Perl 6 is under-documented. That's no surprise, because (apart from the specification) writing a compiler for Perl 6 seems to be much more urgent than writing documentation that targets the user.

Unfortunately that means that it's not easy to learn Perl 6, and that you have to have a profound interest in Perl 6 to actually find the motivation to learn it from the specification, IRC channels or from the test suite.

This project, which I'll preliminary call "Perl 5 to 6" (for lack of a better name) attempts to fill that gap with a series of short articles.

Each lesson has a rather limited scope, and tries to explain the two or three most important points with very short examples. It also tries to explain why things changed from Perl 5 to 6, and why this is important. I also hope that the knowledge you gain from reading these lessons is enough to basically understand the Synopses, which are the canonical source of all Perl 6 wisdom.

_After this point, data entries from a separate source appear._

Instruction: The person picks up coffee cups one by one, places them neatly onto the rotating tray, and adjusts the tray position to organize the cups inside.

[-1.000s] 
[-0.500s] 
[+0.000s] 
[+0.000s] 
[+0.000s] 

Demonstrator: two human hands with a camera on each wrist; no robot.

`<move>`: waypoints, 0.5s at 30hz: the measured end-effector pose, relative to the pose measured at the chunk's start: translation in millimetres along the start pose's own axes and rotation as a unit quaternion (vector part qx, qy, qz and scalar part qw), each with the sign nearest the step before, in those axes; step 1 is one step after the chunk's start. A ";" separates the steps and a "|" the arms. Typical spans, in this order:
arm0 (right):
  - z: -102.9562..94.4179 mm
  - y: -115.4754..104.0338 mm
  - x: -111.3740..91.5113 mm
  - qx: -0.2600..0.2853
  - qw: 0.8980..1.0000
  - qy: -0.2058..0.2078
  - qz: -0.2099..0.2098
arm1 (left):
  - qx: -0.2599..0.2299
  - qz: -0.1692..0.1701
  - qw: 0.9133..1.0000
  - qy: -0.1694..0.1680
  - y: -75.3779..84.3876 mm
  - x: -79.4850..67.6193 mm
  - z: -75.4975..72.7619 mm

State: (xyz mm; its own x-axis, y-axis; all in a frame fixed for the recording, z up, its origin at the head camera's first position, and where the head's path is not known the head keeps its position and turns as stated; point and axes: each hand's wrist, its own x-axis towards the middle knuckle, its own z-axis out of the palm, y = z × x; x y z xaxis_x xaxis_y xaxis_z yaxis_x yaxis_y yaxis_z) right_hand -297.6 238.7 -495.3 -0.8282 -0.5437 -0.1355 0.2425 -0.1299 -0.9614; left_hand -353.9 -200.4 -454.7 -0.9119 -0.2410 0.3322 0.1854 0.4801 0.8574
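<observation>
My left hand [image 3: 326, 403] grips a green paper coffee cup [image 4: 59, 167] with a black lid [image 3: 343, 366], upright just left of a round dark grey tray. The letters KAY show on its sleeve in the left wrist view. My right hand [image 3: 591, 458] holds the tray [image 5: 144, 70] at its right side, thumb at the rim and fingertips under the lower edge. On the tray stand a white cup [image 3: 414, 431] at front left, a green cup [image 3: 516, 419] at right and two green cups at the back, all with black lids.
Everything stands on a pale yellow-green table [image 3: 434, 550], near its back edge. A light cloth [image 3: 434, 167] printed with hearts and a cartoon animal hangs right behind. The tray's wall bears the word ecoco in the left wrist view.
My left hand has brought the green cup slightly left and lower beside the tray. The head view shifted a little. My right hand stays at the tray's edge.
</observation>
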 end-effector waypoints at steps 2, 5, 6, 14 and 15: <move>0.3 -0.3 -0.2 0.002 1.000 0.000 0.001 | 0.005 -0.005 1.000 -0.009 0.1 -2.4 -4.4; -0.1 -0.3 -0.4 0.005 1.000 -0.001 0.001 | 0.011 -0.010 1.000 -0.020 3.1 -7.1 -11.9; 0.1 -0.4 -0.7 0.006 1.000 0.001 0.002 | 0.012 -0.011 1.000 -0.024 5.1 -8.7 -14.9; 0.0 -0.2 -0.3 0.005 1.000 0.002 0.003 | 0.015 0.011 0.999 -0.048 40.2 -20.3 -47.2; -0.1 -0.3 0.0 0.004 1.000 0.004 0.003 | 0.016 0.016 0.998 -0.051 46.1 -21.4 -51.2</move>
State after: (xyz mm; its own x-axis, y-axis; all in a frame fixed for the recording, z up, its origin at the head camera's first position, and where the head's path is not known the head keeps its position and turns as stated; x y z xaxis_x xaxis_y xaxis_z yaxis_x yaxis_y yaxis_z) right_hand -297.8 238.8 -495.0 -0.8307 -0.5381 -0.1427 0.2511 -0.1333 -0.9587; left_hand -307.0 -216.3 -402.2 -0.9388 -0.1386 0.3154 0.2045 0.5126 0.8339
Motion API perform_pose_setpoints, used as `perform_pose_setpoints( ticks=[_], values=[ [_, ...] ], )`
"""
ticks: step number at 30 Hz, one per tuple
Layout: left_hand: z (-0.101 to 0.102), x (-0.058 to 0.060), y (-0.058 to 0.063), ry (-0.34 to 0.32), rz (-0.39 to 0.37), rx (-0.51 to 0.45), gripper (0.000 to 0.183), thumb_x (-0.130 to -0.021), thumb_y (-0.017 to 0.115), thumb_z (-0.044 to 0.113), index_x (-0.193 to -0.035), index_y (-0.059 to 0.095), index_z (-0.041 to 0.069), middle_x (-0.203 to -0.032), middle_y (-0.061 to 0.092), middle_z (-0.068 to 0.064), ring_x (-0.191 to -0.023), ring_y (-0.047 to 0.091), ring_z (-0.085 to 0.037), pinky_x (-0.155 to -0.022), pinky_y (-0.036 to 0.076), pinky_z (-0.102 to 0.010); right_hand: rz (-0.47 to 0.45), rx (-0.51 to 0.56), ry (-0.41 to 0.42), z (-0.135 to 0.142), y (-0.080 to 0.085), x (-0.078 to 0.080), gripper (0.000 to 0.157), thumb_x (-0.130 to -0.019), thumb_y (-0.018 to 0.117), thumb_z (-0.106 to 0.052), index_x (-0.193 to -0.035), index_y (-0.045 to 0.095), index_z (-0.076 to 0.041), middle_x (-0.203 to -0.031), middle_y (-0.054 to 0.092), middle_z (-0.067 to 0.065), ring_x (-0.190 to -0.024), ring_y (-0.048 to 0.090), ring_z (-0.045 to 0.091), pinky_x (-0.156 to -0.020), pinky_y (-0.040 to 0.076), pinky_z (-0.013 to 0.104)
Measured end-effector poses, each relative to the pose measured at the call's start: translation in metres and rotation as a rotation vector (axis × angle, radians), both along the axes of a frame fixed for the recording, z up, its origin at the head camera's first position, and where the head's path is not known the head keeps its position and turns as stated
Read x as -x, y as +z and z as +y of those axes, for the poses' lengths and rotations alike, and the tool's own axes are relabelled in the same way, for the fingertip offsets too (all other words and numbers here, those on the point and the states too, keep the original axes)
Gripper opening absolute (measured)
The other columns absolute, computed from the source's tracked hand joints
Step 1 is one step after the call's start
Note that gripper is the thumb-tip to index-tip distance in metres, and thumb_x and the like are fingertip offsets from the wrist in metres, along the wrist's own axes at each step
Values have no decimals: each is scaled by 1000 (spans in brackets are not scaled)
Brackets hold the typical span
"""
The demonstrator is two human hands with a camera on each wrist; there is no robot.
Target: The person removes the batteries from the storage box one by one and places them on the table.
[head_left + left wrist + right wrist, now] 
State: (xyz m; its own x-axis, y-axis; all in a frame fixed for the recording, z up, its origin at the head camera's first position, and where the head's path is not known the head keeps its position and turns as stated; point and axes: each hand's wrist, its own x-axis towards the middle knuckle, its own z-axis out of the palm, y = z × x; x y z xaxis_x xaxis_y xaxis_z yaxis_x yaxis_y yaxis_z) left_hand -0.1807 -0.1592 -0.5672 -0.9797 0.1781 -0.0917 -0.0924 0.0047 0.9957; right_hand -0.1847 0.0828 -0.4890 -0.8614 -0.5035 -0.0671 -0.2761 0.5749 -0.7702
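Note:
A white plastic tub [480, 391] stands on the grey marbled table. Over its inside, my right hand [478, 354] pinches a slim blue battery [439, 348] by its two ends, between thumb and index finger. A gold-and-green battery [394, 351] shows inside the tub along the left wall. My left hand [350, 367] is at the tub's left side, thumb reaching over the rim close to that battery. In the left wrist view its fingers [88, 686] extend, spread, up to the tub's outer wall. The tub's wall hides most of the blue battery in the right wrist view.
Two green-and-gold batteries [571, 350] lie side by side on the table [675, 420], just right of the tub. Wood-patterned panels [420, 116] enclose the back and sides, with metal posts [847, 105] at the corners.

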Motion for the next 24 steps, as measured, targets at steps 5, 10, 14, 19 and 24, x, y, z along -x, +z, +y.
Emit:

To keep the reading easy, each lesson should not exceed 200 lines or 1000 words (but it's a soft limit).

Perhaps the lessons are too short to learn a programming language from them, but I hope that they draw an outline of the language design, which allows you to see its beauty without having to learn the language.


This is not a guide for converting Perl 5 to Perl 6 programs. It is also not a comprehensive list of differences.

It is also not oriented on the current state of the implementations, but on the ideal language as specified.


Already written or in preparation:

    00 Intro
    01 Strings, Arrays, Hashes
    02 Types
    03 Control structures
    04 Subs and Signatures
    05 Objects and Classes
    06 Contexts
    07 Rules
    08 Junctions
    09 Comparisons and Smartmatching
    10 Containers and Binding
    11 Basic Operators
    12 Laziness
    13 Custom Operators
    14 the MAIN sub
    15 Twigils
    16 Enums
    17 Unicode (-)
    18 Scoping
    19 More Regexes
    20 A Grammar for XML
    21 Subset types
    22 State of the Implementations
    23 Quoting and Parsing (-)
    24 Recude meta operator
    25 Cross meta operator
    26 Exceptions and control exceptions

(Things that are not or mostly not implemented in Rakudo are marked with (-))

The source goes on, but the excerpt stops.